The currency of our financial portfolio is mainly in U.S. dollars and we use options contracts and other financial instruments in order to hedge our exposures to currencies other than the U.S. dollar. For more information, please see Item 7A. - “Quantitative and Qualitative Disclosures about Market Risk” in the 2022 Annual Report.

We have an effective Form S-3 registration statement (File No. 333-239890), filed under the Securities Act of 1933, as amended, with the SEC using a “shelf” registration process. Under this shelf registration process, we may, from time to time, sell our common shares, preferred shares and warrants to purchase common shares, and units of two or more of such securities in one or more offerings up to a total dollar amount of $250,000,000. As of February 13, 2022, other than the $11,800,000 of common shares we are eligible to sell pursuant to the ATM Agreement, and the $30,000,000 of common shares we sold in a registered direct offering in February 2021, no securities have been sold pursuant to our effective Form S-3 registration statement.

Outlook

We have accumulated a deficit of $393,125,000 since our inception in May 2001. We do not expect to generate any significant revenues from sales of products in the next twelve months. We expect to generate revenues, from the sale of licenses to use our technology or products, but in the short and medium terms will unlikely exceed our costs of operations.

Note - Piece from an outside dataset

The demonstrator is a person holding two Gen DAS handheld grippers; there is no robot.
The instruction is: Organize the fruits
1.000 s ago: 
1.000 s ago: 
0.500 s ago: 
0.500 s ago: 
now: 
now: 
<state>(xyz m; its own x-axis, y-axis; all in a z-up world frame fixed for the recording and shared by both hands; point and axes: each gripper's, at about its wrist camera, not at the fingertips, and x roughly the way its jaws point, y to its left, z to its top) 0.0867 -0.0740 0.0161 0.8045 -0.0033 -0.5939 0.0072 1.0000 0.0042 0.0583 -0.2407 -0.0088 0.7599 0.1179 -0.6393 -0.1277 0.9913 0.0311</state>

We may be required to obtain additional liquidity resources in order to support the commercialization of our products and technology and maintain our research and development and clinical study activities.

We are continually looking for sources of funding, including non-diluting sources such as collaboration with other companies via licensing agreements, joint venture and partnerships, research grants such as the IIA grants and the European Union grant, and sales of our common shares.

We believe that we have sufficient cash to fund our operations for at least the next twelve months.